When a low-pressure system developed over the South West at the start of the month, predictions of heavy rainfall and a severe weather warning accompanied it.
But the second-generation farmers never could have anticipated just how much would fall — with 100mm dumped on the mixed cattle and sheep farm in just 24 hours on August 3.
It’s the first time our tanks and dams have filled since we moved on to the property in 2017.
“We actually weren’t home on the Monday when it fell, we were out for the day.
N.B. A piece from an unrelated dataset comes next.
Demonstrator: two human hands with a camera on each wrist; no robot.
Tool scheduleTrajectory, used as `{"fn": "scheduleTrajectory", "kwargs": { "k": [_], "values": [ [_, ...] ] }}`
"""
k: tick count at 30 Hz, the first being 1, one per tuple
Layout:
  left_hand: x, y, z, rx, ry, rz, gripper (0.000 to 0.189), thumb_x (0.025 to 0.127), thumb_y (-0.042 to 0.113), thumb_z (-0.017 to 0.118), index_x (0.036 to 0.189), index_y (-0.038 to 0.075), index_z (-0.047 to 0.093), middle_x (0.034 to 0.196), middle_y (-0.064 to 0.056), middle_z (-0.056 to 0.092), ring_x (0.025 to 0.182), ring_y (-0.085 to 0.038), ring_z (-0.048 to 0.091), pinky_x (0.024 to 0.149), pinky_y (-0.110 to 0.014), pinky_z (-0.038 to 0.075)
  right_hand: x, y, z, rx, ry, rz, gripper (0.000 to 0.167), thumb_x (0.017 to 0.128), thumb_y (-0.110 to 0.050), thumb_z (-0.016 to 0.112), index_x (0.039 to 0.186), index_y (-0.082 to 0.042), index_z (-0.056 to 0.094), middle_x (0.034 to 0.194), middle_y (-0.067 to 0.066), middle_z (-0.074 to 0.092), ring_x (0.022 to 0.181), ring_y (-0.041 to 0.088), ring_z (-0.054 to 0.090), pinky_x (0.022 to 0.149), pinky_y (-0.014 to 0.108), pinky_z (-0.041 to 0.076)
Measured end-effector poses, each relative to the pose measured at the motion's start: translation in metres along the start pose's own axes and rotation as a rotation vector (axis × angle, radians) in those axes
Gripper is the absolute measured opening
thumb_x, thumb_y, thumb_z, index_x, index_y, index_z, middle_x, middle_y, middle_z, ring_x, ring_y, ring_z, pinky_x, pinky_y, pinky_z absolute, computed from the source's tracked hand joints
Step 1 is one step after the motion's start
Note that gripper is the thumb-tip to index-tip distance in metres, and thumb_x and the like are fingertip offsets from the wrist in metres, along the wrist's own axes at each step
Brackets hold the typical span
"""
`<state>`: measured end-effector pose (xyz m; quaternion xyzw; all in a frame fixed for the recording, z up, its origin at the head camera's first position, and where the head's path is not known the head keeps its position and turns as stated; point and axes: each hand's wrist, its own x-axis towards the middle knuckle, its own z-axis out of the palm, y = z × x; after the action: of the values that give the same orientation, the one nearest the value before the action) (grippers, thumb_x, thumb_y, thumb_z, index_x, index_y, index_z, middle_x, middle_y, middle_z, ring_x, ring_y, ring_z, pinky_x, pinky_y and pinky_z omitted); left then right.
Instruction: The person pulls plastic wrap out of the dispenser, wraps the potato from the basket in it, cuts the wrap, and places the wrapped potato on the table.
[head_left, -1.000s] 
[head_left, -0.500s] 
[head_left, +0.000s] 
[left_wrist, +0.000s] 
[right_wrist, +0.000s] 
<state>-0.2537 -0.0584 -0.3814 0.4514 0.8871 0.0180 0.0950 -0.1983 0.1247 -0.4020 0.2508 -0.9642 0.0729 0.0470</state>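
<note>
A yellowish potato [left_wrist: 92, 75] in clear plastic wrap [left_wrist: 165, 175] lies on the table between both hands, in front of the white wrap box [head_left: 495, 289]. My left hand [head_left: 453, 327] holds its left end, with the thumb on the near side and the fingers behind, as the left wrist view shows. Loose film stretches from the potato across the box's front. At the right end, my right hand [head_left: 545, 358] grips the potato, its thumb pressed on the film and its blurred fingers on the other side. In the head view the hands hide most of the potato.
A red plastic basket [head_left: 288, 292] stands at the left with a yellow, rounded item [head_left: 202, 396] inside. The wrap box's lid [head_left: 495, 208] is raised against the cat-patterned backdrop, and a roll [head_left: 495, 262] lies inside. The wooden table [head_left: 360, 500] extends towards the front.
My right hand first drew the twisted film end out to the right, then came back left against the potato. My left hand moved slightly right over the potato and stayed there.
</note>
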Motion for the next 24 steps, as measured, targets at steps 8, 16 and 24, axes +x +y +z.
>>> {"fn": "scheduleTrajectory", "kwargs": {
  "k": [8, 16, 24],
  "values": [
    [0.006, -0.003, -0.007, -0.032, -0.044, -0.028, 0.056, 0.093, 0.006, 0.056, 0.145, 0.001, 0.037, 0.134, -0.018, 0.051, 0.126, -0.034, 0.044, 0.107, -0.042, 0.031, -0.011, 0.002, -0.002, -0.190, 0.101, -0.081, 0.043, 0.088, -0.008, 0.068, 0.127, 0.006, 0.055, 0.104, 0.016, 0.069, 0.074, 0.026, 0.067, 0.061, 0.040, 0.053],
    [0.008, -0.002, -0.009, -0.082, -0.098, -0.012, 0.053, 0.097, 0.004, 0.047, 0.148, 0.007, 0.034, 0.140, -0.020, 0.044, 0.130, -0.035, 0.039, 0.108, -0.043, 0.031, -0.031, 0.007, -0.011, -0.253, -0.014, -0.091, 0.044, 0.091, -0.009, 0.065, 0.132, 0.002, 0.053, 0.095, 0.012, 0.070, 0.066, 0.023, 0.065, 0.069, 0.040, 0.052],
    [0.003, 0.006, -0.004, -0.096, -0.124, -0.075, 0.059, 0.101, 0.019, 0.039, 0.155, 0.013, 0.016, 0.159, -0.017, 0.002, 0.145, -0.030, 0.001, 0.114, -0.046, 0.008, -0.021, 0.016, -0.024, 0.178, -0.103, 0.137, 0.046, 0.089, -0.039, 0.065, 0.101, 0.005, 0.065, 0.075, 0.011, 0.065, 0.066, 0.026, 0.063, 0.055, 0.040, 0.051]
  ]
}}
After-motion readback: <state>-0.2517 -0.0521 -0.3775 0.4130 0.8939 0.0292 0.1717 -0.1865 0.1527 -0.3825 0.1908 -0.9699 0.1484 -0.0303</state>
But as we drove home it rained the whole way from Albany to Bremer Bay.
“We basically got the whole 100mm in 24 hours, and by Tuesday all our dams were full or close to it.
“It was a very fun sight to wake up to the next day.” The couple run 2500 ewes with lambs and 350 beef cattle on 2000ha, across their Bremer Bay property and Ken and Jan Reddington’s — Mr Reddington’s parents — farm in nearby Gairdner, which had about 94mm.
Off the back of three dry seasons — getting little more than 400mm in 2018 and 2019 — it was a sight worth celebrating.
The next morning, the couple headed out with their daughters Matilda, 12, Annabelle, 9, and Mikayla, 7, to splash in the puddles.
“The girls have probably never seen that much rain out here before,” Mrs Reddington said.mjj
“So we took them out the next day.”
Their once-dry property 7km north-west of the coastal holiday hotspot had transformed overnight into a network of streams and rivers flowing into the dams, which had been crying out for a drink.
They were not alone in their celebrations, with the storm dumping 81mm on Wellstead, 77mm on Albany, 72mm on Kojaneerup South, and 73mm on Munglinup, and delivering 40mm-50mm to several other farming communities.
Mrs Reddington said the wet weather had come as a “huge relief” to the family of five, who moved into a house they built on the property in 2017 after running it while living in Bremer Bay for several years.
“The biggest thing is that our dams are full,” she said.
“It just takes the pressure off.”
After dry conditions forced them to gradually move their cattle to properties in Albany, the downpour came in the nick of time.
The last of their cattle were moved earlier this year.
“It had just come to the point where we were going to have to think about farming a little bit differently,” Mrs Reddington said.
We had to move all our cattle off to an agistment property further away from Bremer Bay due to the lack of water and food.
“We’ve had to do that for the last few years but now we don’t have any cows on our property, and that’s never happened before.”
She said she hoped the downpour, together with more recent rains, would stimulate enough feed to grow for them to bring some of the cattle back on to the property.
“We had another 20mm last week and we have nearly had as much rain in August than the entire year put together,” Mrs Reddington said. “It is a big relief to have water in our dams, and rainwater tanks full.”